Rapoport, B.L., Chasen, M.R., Gridelli, C., Urban, L., Modiano, M.R., Schnadig, I.D., . . . Navari, R.M. (2015). Safety and efficacy of rolapitant for prevention of chemotherapy-induced nausea and vomiting after administration of cisplatin-based highly emetogenic chemotherapy in patients with cancer: Two randomised, active-controlled, double-blind, phase 3 trials. Lancet Oncology, 16, 1079–1089.

DOI Link

doi: 10.1016/S1470-2045(15)00035-2

Study Purpose

To assess the safety and efficacy of 180 mg rolapitant for the prevention of chemotherapy-induced nausea and vomiting (CINV) in patients with cancer who receive moderately or highly emetogenic chemotherapy (HEC)

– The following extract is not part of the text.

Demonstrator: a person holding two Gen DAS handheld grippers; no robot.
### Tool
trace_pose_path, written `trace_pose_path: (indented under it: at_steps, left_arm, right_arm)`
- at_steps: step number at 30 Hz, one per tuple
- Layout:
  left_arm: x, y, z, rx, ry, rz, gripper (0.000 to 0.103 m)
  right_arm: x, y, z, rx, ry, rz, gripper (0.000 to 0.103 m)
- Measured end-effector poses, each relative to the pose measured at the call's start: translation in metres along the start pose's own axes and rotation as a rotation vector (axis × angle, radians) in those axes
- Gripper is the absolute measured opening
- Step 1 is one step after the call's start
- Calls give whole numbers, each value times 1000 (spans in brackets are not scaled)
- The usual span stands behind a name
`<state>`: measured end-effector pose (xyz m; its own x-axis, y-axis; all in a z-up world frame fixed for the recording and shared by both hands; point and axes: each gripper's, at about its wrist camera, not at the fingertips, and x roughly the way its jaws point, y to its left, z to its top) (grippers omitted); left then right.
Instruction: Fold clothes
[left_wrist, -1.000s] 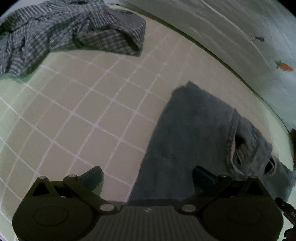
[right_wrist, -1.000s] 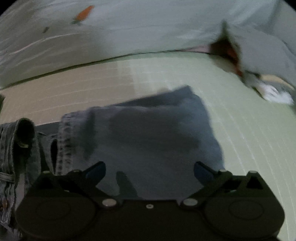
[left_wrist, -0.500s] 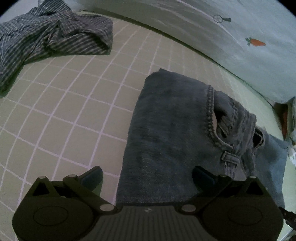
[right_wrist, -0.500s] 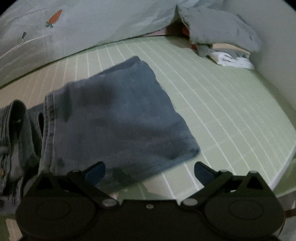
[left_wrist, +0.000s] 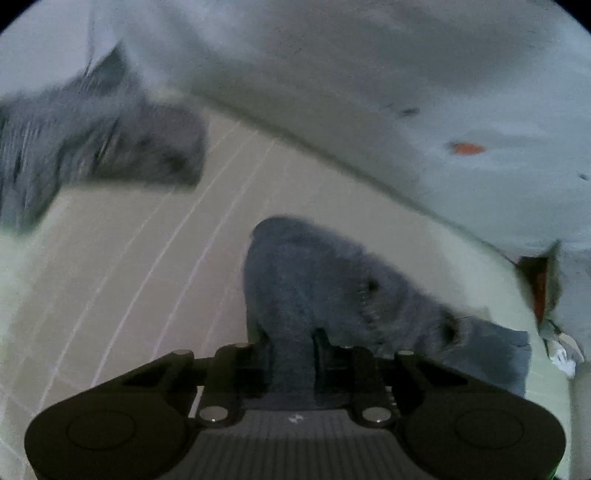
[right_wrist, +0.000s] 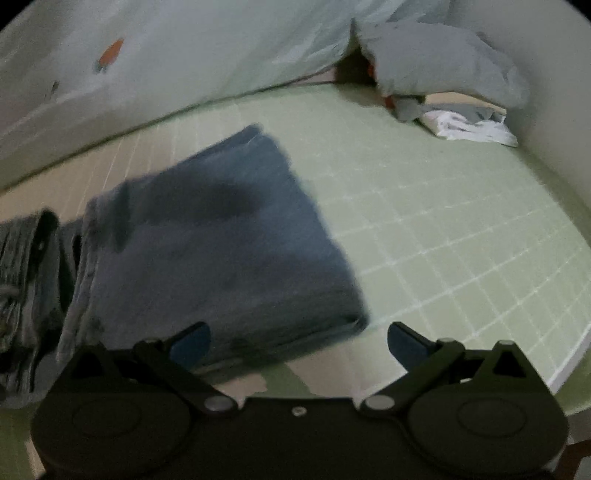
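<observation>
Two grippers: one grips, one waits.
Landmark: folded blue denim jeans (right_wrist: 221, 251), a thick flat bundle lying on the pale green gridded mattress (right_wrist: 424, 229).
Left gripper (left_wrist: 293, 363): its fingers are pinched on a raised tuft of the jeans (left_wrist: 317, 288) at the near edge, cloth bunched between them.
Right gripper (right_wrist: 299, 341): its blue-padded fingers are spread wide and hold nothing; it hovers just above the jeans' near right corner.
Jeans, other end: stitched waistband and pocket seams (left_wrist: 369, 306) lie on the far right side of the gripped edge.
Beyond the jeans: rumpled grey checked shirt (left_wrist: 92, 147), well apart at the far left.
Behind the jeans: pale carrot-print sheet (left_wrist: 406, 92) hanging as a backdrop.
Far right of the jeans: grey pillow (right_wrist: 443, 62) over a crumpled white cloth (right_wrist: 469, 127), well apart.
Step, judged: one more fold, or lifting the bundle away.
Risk one: only the top layer seems pinched, so a lift may peel the fold open.
Risk two: with one side unsupported, heavy denim may sag and twist.
Risk three: the blur suggests haste; a jerk could drag the bundle askew.
</observation>
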<state>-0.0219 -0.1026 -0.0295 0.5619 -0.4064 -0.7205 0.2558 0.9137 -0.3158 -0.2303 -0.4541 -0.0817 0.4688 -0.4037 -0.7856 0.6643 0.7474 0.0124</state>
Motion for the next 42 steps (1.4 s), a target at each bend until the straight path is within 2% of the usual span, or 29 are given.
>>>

Intervention Characteristics/Basic Study Process

Patients who had a KPS of 60 or higher, were expected to live at least four months, and had adequate bone marrow and liver and kidney function were randomly assigned to receive 180 mg of rolapitant versus placebo, which looked exactly like the rolapitant.

Sample Characteristics

N = 1,087 (from two identically designed global studies)
MEAN AGE = 58.8 years
MALES: 63%, FEMALES: 37%
CURRENT TREATMENT: Chemotherapy
KEY DISEASE CHARACTERISTICS Most common primary tumor was lung (44%), followed by head and neck (18%)
OTHER KEY SAMPLE CHARACTERISTICS: Patients who had a KPS of 60 or higher, were expected to live at least four months, and had adequate bone marrow and liver and kidney function

Setting

SITE: Multi-site
SETTING TYPE: Multiple settings
LOCATION: International study

Phase of Care and Clinical Applications

PHASE OF CARE: Active antitumor treatment

Study Design

This article describes two randomized, double-blind, active-control studies.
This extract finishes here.